The 20 schemes analysed represent the pension interests of nearly 4 million people and are together worth £250bn. FairPensions assessed how much information they disclosed about where their members’ money is invested and how it is managed, and then rated this against industry standards of best practice.

The process of communicating to pension fund members about the management of their pension is known as disclosure and transparency. The other key principle of responsible investment is “engagement”, where investors in a company, such as a pension fund, aim to improve that company’s performance through dialogue and voting at a company’s AGM.

“Out of the 20 funds that we surveyed, not one met the industry standard for best practice for disclosure and transparency,” says van der Velden.

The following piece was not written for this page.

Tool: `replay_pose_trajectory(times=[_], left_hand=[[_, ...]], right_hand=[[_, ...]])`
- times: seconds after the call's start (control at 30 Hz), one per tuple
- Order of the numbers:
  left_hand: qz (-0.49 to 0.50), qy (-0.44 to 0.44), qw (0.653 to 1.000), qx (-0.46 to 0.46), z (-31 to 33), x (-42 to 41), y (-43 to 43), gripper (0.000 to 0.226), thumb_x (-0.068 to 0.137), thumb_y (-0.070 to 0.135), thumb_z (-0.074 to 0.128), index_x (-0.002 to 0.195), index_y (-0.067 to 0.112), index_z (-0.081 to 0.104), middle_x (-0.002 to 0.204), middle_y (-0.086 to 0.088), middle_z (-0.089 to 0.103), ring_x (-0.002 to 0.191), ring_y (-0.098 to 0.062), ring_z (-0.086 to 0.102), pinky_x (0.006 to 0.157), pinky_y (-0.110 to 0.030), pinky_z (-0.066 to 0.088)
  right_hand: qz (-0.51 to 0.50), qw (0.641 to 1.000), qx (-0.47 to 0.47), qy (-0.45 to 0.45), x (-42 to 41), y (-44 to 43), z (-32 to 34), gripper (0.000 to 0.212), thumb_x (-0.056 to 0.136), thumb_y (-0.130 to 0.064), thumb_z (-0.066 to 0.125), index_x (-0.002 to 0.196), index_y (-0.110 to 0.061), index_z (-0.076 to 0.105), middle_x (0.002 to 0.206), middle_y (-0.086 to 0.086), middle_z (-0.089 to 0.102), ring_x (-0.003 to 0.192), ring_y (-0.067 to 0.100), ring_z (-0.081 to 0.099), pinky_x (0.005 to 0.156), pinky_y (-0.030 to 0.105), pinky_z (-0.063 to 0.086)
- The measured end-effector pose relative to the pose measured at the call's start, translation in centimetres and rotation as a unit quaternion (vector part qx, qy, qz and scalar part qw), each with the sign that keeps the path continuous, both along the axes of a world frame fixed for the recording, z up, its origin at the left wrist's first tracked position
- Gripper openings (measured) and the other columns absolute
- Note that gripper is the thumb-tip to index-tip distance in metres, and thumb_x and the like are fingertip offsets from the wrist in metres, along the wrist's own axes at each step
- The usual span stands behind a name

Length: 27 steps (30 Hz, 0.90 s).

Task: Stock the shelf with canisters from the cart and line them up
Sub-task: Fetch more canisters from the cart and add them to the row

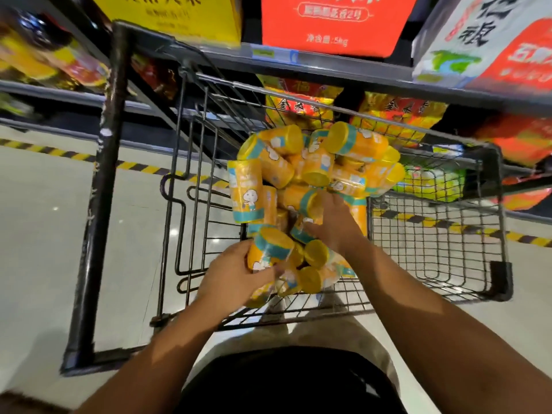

Just one scheme, BT, provides its members with any information about votes on company policy that have been cast on their behalf. In addition, only five funds – British Coal, BT, Greater Manchester Pension Fund, the USS and West Yorkshire Pension Fund – disclosed their policy on engaging with companies in their portfolio on environmental, social and governance issues.

“For many people their pension is the single biggest investment they will have,” says van der Velden. “They deserve to have information about how that investment is being used.”

While pension funds are under no legal obligation to implement responsible investment policies, there is now a growing argument for this to help ensure the financial security of a pension fund.

David Russell, senior advisor in the responsible investment team at the USS, the main pension scheme for employees of universities and other higher education and research institutions, says environmental and other concerns “should not be seen as purely ethical or moral issues as they impact upon investments”.

One of the most important matters that the USS is now addressing is climate change. “As the Stern report indicated, climate change has the potential to impact upon the global economic performance over the long-term. As a pension fund, we need to be aware of the long-term as this is the timeframe over which we will be paying out our pensions,” adds Russell.

The USS is also a shareholder in the pharmaceutical company GlaxoSmithKline and has successfully engaged with the company to slash the cost of many drugs, including HIV treatments in developing countries.

With little sign of government action, FairPensions believes the only way we will see movement on responsible investment is for pressure to be applied by fund members. “If people are concerned about these issues, then they should start questioning their pension fund,” says van der Velden. “Ask them to make available its policy on engaging with companies as well as making available details of how they voted at AGMs in the past year.”

The National Association of Pension Funds denies that its members are failing to implement responsible investment policies. “Responsible investment is now a mainstream issue for pension funds. Pension fund trustees expect their fund managers to engage with companies and to hold their managers to account,” it says.

However, FairPensions says many fund managers say privately that very little engagement is occurring because of a lack of interest by pension fund clients and a lack of financial incentives to make it happen.

Ultimately, van der Velden believes pension funds are strategically placed to tackle a range of corporate malpractices. “Pension funds are major institutional shareholders and as such have a direct line of influence right into the boardrooms of huge corporations in a way that other forms of campaigns don’t.”